The cashier's name tag said PRIYA.

I remember staring at it while she ran my card the first time, the way you fixed your eyes on something small and manageable when the rest of the world was threatening to come apart. The store was too bright. It was always too bright in places like this, the kind of fluorescent lighting that left nowhere to hide.

The machine beeped.

Priya looked at the screen the way people looked at things they didn't want to have to say out loud. "It's declined."

"I'm sorry?"

"Your card." She turned the reader toward me. "Declined."

The woman behind me in the queue shifted her weight. I heard it. I heard everything. The squeak of a cart wheel, a child asking his mother something, and the low hum of the refrigerators along the back wall, because my brain had gone very quiet in the way it did right before something bad arrived.

"Try it again," I said.

She tried it again.

Same beep. Same flat, indifferent sound.

"I have another one." I was already digging through my bag for my personal card, not the joint account. The one with only my name on it, the one I hadn't touched in years because I had never needed to. My fingers found it and I held it out and I was aware, distantly, that my hand was not entirely steady.

Priya swiped it.

Beep.

"That one's declined too. Do you have cash?"

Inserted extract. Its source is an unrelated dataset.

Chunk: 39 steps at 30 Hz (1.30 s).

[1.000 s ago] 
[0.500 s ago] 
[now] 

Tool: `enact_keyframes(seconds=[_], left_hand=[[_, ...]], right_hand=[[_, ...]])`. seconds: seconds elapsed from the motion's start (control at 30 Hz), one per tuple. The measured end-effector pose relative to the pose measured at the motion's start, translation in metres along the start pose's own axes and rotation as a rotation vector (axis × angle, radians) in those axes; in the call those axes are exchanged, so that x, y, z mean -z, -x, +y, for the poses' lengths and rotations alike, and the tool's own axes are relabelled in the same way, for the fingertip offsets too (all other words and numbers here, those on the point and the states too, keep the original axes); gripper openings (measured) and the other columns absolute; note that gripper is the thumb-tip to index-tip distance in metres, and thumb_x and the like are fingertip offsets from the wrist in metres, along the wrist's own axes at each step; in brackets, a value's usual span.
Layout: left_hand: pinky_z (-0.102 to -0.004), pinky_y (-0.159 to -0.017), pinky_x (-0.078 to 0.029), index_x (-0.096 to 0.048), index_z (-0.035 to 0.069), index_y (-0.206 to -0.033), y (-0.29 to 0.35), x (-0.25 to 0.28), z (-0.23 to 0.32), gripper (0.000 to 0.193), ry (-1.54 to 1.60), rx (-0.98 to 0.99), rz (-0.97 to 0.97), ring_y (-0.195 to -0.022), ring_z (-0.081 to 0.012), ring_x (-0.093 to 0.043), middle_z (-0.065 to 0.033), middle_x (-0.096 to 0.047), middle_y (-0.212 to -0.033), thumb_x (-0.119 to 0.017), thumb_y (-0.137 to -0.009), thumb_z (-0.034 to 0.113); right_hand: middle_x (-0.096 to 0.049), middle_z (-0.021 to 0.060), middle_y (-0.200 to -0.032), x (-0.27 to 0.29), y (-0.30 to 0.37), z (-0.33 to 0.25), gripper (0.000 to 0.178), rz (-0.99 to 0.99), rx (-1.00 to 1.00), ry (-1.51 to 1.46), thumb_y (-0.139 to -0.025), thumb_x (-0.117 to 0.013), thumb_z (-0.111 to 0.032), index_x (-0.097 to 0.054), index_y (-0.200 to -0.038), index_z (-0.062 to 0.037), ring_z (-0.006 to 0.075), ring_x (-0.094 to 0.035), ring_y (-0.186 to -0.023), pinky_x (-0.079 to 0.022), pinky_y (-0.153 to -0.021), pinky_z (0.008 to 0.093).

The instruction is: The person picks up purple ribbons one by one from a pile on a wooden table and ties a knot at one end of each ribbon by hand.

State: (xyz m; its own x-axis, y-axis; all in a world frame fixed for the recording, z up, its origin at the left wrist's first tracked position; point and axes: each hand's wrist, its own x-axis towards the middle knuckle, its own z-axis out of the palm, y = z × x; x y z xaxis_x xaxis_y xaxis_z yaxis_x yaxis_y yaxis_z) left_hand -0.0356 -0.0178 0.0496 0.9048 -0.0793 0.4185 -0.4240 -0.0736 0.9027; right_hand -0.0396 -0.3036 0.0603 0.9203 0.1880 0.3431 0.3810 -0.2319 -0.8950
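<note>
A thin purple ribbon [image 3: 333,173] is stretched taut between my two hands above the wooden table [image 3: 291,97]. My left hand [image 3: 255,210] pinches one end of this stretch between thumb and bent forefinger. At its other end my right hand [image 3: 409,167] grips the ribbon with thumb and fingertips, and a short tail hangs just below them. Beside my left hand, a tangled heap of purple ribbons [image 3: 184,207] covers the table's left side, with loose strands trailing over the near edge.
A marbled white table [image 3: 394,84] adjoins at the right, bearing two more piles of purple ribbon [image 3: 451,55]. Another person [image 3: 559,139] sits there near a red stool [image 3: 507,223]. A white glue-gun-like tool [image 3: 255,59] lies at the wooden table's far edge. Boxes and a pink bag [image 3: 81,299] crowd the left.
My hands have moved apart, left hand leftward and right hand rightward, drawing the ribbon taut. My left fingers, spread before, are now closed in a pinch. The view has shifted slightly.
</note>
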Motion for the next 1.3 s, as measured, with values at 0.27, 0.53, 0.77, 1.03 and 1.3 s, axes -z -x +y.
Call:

Cash. Tyler's voice came back to me the way it always did, casual and certain. *I don't want you carrying cash, Sarah. It's unnecessary. Everything goes on the card.* And I had nodded and thought nothing of it because I had been twenty-one and in love and it had seemed like devotion then — him wanting to handle everything, wanting me to never have to worry.

What a magnificent trap that had been.

"I don't have cash," I said quietly.

Priya reached out and drew the groceries back across the counter. The milk. The bread. The eggs. The small block of cheese I had argued with myself about for five minutes in the aisle. She stacked them neatly to one side, and the sight of it — the casual finality of those items moving out of my reach hit me somewhere I wasn't prepared for.

I picked up my empty bag.

"Isn't that Tyler Rider's ex-wife?"

The voice came from somewhere in the queue behind me. Not even bothering to whisper.

I kept walking.

"The one who was sleeping around? He talked about it in that interview. She was cheating with multiple men, while he was working himself to the bone—"

I pushed through the glass door and the October air hit my face cold and sharp. My two useless cards in my wallet. My empty bag hanging from my hand. Tyler's voice on a loop in the back of my skull, composed and heartbroken on national television, breaking me in front of the whole city with the calm accuracy of a man who had planned it long before he walked through that bedroom door.

*Multiple men.*

I pressed my fingers hard against my eyes. I would not cry in front of a grocery store.

I started walking.

---

Mandy was sitting on the kitchen counter when I came in, still in her scrubs, a cup of coffee gone cold beside her. She looked at my empty hands first. Then at my face.

"Again?" she said.

"Tyler cut me off. Both cards." I set my empty bag by the door. "I'll call the bank tomorrow and—"

"Sarah." Her voice was quiet in a way that scared me more than anger would have. "This is the second time this week you've walked through that door with nothing."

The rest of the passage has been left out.